Le pape Pie IX déjà l’enseignait : « Quant à notre droit de choisir un sujet en dehors des trois candidats proposés, Nous n’avons pas cru devoir le passer sous silence, … Du reste, n’en aurions-Nous pas parlé, que ce droit et ce devoir seraient restés dans toute leur intégrité à la chaire de saint Pierre.
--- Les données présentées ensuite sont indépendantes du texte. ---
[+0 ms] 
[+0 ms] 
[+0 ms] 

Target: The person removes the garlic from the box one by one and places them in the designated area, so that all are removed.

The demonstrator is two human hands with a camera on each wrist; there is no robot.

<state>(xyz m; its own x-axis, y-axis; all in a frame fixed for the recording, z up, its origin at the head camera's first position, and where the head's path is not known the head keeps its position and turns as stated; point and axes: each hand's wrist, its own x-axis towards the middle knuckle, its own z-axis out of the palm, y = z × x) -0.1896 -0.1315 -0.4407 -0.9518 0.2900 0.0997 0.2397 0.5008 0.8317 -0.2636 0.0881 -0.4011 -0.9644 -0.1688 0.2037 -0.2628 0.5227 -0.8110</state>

En effet les droits et privilèges accordés à cette chaire par Jésus-Christ lui-même peuvent être attaqués, mais ne sauraient jamais lui être enlevés, et il n’est pas au pouvoir d’un homme de renoncer à un droit divin … ».
(…)
[Ainsi] Comme nous l’enseigne le Magistère vivant de l’Eglise, il est indéniable que la question d’un sacre épiscopal est fondamentalement d’ordre dogmatique, et ensuite seulement d’ordre canonique ».
Conclusion : il me semble que notre attention ne doit pas être focalisée sur la question de la façon précise selon laquelle la nomination de l’évêque a pu se réaliser dans des circonstances historiques variées, ni sur la sanction des infractions elles aussi variables dans le temps, mais bien sur le principe de fond, valable à toute époque, et défendu par les Papes dans leur magistère, à savoir que par droit divin, c’est un privilège qui appartient au Pape de choisir directement ou pour le moins d’agréer les nouveaux évêques, et qu’il est impossible d’imposer au Pape de futurs évêques contre sa volonté formellement exprimée, sans violer non seulement des lois canoniques humaines, mais bien la constitution divine de l’Eglise. Que la sainte Eglise décide demain de lever les excommunications, nous ne pourrons tous que nous en réjouir. Mgr Lefebvre, de bonne foi, a cru pouvoir passer outre ce qu’il percevait comme règle purement humaine. Il ne croyait pas enfreindre la constitution divine de l’Eglise. Mais c’est pourtant ce qui matériellement se produisit le 30 juin 1988. Il a consenti à cela parce qu’il voulait le bien de l’Eglise, c’est évident. Cet infatigable lutteur ne prétendait pas ne jamais pouvoir se tromper, et de fait, le temps pressait, l’âge avançait … L’intention de Mgr Lefebvre n’avait certainement rien de schismatique, et on était loin, au soir du 30 juin 1988, d’un schisme formellement consommé même si une telle situation peut conduire vers le schisme. Les évêques qui ont reçu cette consécration ont agi avec la même intention. La levée de l’excommunication est donc vraiment souhaitable. Mais la lucidité sur la Constitution divine de l’Eglise aussi. On ne peut pas toujours demander à Rome de corriger erreurs et abus conciliaires et post-conciliaires sans accepter soi-même de rectifier ce qui doit l’être. Afin d’être demain, pour la restauration de la Tradition, des catholiques parfaitement romains, sub Petro et cum Petro.